All these matters, if allowed to go unchallenged, will set precedents that will open the door to practices that exist in other societies where state authorities routinely compromise anyone of interest on any pretext. And these issues cannot just be the subject of court challenges. They take too long and damage done cannot be undone. They need to be challenged with the full panoply of weapons including the law, the media and a vigorous public advocacy that threatens to expose what the 18th century legal philosopher Becarria called “… this tyranny of the mindless…” and arrest this triumphant march of the mediocre.
Ottawa must be made to recognize the inherent right of every citizen to an equal claim of presumptive tolerance from the state. That each member of a free society has as a birthright, in Lord Acton’s words, to the “…equity of just consideration…”. This government has been systematically abrogating that birthright. Law cannot be continually used, and abused, as a two-edged sword of craft and oppression. It must become the staff of the honest and the shield of the innocent. Elected officials cannot be allowed to marginalize its citizens without restraint of consequence.
We are a society of laws and not of men. But when bad men make bad laws, or when unprincipled officials compromise good ones, then it is time, as Gandhi said, to stand up and exercise “responsible agitation” to stop governments from “…staggering drunkenly from wrong to wrong in order to protect their own immortality…” Let us never become so falsely pious that we forget that today’s laws are merely the limits on our actions placed by those in power who profited from a yesteryear when these laws did not exist, and now seek to protect their own gains by limiting access for others.
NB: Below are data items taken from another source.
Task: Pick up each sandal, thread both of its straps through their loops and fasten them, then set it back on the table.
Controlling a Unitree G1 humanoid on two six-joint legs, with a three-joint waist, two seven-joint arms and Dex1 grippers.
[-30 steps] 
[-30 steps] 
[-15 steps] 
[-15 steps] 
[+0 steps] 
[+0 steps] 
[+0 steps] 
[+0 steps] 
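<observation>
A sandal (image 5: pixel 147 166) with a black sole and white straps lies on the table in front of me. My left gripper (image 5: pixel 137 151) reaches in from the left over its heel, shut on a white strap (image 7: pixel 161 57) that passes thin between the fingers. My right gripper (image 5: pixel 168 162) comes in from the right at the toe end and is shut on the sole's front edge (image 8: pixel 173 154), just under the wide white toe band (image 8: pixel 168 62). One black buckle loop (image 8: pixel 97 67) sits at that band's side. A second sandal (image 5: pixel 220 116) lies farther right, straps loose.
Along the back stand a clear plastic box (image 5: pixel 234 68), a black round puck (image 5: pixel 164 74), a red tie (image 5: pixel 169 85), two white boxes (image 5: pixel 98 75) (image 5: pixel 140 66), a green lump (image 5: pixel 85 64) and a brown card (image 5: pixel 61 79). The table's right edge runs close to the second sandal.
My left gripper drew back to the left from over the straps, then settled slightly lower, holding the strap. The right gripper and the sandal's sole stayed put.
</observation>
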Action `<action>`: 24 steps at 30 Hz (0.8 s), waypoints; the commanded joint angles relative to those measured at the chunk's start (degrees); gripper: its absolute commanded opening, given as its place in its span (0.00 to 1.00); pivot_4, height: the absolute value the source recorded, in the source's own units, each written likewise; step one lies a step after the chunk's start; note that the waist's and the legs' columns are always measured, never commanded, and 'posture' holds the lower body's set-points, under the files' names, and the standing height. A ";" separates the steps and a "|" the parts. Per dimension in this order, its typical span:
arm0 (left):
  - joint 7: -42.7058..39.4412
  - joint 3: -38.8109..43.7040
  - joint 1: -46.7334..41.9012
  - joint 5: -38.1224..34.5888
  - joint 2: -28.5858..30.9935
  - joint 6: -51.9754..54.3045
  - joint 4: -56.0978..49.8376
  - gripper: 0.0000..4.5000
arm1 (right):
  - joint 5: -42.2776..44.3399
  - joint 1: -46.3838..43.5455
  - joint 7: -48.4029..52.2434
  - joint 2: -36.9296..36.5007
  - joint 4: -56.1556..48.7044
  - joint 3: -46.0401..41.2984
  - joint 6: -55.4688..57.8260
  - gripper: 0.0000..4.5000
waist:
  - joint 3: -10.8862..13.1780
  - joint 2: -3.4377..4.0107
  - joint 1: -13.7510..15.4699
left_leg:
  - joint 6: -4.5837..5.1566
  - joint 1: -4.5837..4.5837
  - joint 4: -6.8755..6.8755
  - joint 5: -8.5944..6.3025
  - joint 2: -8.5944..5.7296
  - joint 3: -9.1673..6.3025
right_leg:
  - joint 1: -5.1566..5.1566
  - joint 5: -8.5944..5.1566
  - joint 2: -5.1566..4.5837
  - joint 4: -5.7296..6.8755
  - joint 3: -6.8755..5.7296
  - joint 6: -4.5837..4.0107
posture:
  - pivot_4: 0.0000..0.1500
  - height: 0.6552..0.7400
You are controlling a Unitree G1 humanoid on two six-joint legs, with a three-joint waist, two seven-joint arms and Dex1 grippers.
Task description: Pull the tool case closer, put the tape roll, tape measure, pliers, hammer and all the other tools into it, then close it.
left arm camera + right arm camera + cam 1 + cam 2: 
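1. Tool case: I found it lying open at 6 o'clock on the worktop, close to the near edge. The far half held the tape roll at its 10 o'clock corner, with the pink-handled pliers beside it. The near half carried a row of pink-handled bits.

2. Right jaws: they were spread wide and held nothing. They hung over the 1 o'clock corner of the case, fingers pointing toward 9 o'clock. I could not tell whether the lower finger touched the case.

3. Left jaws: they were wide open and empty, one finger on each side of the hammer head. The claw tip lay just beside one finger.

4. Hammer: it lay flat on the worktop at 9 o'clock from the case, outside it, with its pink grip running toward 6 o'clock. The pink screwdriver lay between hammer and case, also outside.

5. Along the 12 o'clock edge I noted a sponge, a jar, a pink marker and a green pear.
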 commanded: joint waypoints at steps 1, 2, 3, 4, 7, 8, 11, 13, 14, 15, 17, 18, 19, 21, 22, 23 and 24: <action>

The heart of the matter is whether we can afford to sit idly by while this nation continues the restriction and reversion of rights that has been it’s hallmark over the past several decades, or whether we will chart a return to the proper course for this land, that of meeting a liberal democracy’s primordial obligation of protecting and expanding the amount of liberty and dignity which all human beings have a right to expect.
The state tried to victimize me. I fought back and grew stronger. But tomorrow the victinm could be you and without the political resources I had to fight back.And our epitaph as a country will be that used by Murrow in one of his concluding programs on McCarthyism, “The fault dear Brutus lies not in the stars, but in ourselves.”